Integration of visual and inertial cues in perceived heading of self-motion.

In the present study, we investigated whether the perception of heading of linear self-motion can be explained by Maximum Likelihood Integration (MLI) of visual and non-visual sensory cues. MLI predicts smaller variance for multisensory judgments compared to unisensory judgments. Nine participants were exposed to visual, inertial, or visual-inertial motion conditions in a moving base simulator, capable of accelerating along a horizontal linear track with variable heading. Visual random-dot motion stimuli were projected on a display with a 40° horizontal × 32° vertical field of view (FoV). All motion profiles consisted of a raised cosine bell in velocity. Stimulus heading was varied between 0 and 20°. After each stimulus, participants indicated whether perceived self-motion was straight-ahead or not.
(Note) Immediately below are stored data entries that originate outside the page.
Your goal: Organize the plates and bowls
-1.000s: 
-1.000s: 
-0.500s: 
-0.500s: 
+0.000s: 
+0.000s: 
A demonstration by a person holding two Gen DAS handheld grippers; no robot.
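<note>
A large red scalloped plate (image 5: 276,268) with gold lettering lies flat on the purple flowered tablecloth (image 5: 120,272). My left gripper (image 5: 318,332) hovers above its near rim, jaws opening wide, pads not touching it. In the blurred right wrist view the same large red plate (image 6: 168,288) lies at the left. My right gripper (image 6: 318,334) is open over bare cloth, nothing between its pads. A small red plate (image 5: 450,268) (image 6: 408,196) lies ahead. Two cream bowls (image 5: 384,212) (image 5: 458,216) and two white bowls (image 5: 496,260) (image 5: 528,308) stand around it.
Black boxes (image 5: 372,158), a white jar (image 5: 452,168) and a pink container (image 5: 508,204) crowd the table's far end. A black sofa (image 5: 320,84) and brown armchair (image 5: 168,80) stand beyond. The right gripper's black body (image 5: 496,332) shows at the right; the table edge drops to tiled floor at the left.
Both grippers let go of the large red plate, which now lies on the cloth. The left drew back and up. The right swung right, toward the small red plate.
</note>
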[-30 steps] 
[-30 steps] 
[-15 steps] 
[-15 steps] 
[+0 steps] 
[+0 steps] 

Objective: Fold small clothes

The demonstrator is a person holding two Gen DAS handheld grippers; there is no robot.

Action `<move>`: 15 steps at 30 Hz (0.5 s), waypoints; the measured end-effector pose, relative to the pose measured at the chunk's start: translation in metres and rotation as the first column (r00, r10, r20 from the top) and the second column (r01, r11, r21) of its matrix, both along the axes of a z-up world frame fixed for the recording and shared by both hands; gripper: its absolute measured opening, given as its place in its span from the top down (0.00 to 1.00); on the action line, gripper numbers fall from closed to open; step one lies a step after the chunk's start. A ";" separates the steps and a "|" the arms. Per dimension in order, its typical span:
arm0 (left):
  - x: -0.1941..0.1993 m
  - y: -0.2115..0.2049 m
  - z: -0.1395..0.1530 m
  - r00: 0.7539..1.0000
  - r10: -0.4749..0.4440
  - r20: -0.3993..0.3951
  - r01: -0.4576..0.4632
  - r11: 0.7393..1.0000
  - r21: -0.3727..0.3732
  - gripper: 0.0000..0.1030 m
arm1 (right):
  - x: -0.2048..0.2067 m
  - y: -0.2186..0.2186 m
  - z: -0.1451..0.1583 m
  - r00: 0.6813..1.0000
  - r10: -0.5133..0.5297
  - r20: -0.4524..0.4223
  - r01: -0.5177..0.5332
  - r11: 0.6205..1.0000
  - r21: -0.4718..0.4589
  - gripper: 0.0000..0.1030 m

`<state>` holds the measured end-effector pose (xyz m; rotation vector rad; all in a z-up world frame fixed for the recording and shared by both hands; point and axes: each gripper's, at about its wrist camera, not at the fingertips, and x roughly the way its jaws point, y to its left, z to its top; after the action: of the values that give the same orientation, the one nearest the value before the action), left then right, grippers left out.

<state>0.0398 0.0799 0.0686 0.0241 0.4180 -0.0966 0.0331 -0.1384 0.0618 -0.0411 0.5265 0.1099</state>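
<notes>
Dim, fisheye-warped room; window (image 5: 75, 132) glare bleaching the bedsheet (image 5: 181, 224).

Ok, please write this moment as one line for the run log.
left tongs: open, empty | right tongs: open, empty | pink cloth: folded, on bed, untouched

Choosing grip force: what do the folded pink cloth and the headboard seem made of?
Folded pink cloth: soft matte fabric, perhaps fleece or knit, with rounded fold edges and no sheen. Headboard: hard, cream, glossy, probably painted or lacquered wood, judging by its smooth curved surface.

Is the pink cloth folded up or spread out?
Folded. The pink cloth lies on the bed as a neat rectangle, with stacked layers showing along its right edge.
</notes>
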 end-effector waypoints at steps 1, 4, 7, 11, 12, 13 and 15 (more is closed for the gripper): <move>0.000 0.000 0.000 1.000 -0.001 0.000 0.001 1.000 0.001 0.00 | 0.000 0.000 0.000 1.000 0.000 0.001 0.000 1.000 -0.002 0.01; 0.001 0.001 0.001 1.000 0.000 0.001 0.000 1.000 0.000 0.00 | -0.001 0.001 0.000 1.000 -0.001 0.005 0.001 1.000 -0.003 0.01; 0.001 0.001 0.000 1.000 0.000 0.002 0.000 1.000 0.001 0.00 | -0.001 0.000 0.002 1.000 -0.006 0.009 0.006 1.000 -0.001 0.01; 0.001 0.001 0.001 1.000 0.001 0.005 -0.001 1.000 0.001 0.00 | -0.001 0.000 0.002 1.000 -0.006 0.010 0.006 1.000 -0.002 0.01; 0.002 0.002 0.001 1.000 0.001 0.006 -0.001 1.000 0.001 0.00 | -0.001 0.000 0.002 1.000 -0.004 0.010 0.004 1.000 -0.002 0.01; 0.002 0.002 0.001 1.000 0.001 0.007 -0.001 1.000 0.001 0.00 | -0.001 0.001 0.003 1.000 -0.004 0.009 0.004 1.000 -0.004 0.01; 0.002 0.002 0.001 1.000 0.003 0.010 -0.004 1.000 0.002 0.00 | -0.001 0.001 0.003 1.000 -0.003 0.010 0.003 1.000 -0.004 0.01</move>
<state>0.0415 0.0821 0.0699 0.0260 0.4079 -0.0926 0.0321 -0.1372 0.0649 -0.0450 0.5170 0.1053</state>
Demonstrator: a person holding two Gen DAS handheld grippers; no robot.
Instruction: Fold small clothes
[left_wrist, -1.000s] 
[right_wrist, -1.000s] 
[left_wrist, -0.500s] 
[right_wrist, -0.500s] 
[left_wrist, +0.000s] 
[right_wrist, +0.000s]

We fitted cumulative normal distribution functions to the data as a psychometric model and compared this model to a nested model in which the slope of the multisensory condition was subject to the MLI hypothesis. Based on likelihood ratio tests, the MLI model had to be rejected. It seems that the imprecise inertial estimate was weighed relatively more than the precise visual estimate, compared to the MLI predictions. Possibly, this can be attributed to low realism of the visual stimulus. The present results concur with other findings of overweighing of inertial cues in synthetic environments.